Terry Spahr (born February 17, 1966) is an American businessman, filmmaker, environmental activist and politician. He is the executive director of Earth Overshoot, a non-profit dedicated to sustainability is an American politician. He serves as a Democratic member for the Grafton 12th district of the New Hampshire House of Representatives.

== Early life and education ==
Spahr was born in Philadelphia, Pennsylvania on February 17, 1966. He graduated from The Haverford School and attended the University of Pennsylvania, where he earned a bachelor's degree in American History in 1988. At Penn he played squash in and achieved All American recognition in the sport. He returned to Penn and earned a master's degree in Public Administration from the Fels Institute of Government in 1996.

== Career ==
In 1988 Spahr started in the financial services field selling insurance and investment products through Northwestern Mutual Life and Baird Securities earning his series 6 and 63 securities licenses and achieving CLU and CHFC designations.

Subsequently, Spahr acquired his Virginia Real Estate sales license in 1996 and joined Long & Foster Real Estate as a salesperson. In 2001 he was appointed to open and managed the company's first real estate office in Pennsylvania, and in 2011 he was promoted to regional vice president. Spahr was responsible for the growth and success of over twenty Long and Foster offices and 1000 agents throughout New Jersey, Delaware and the Eastern Shore of Maryland. He was a member of the board of directors of Long and Foster Companies.

In 2016 he left the real estate industry to write and produce 8 Billion Angels, an award-winning environmental and human health documentary, that premiered globally April 2021. In 2018 Spahr established Earth Overshoot, a 501c3 non profit focused on education and advocacy for a sustainable world, and acts as the organization's Executive Director. An expert in sustainability, he lectures, does media interviews^{,} and appearances, writes blogs, articles and op-eds in addition to numerous activist campaigns surrounding humanity's impact on the planet and people.

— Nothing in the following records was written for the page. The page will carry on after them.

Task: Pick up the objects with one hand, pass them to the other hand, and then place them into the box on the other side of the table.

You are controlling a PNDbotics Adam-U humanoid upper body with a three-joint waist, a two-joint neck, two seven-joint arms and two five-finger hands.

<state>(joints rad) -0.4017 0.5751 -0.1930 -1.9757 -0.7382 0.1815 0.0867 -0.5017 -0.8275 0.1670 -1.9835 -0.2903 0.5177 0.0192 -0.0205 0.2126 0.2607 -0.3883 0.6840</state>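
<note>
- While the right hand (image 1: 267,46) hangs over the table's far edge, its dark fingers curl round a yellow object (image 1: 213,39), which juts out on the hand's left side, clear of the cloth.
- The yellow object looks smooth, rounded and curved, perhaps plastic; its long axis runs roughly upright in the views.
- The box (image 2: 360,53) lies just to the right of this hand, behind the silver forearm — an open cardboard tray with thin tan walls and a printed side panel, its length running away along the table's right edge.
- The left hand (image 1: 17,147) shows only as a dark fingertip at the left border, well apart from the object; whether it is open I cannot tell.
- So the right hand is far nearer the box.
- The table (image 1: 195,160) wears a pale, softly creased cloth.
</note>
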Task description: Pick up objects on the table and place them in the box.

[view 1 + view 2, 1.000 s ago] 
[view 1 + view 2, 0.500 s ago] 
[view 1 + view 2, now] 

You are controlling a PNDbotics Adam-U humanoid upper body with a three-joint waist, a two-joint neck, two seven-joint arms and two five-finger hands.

In 2024 Spahr ran for the New Hampshire State Legislature in the Grafton County 12th district as a Democrat. He was successfully elected and is serving in the 2025 New Hampshire legislative bienniel session on the Ways and Means Committee. In 2025 Spahr was appointed by the Governor to the Charitable Gaming Study Commission. He also serves on the Executive Committee for Grafton County.

Additionally he is a member of the Emerging Technology Caucus of the New Hampshire Legislature.

== Personal life ==
Spahr is divorced and has three adult sons, Callaway, Jackson and Griffin. He lives with his partner Sara Perine in Hanover, New Hampshire.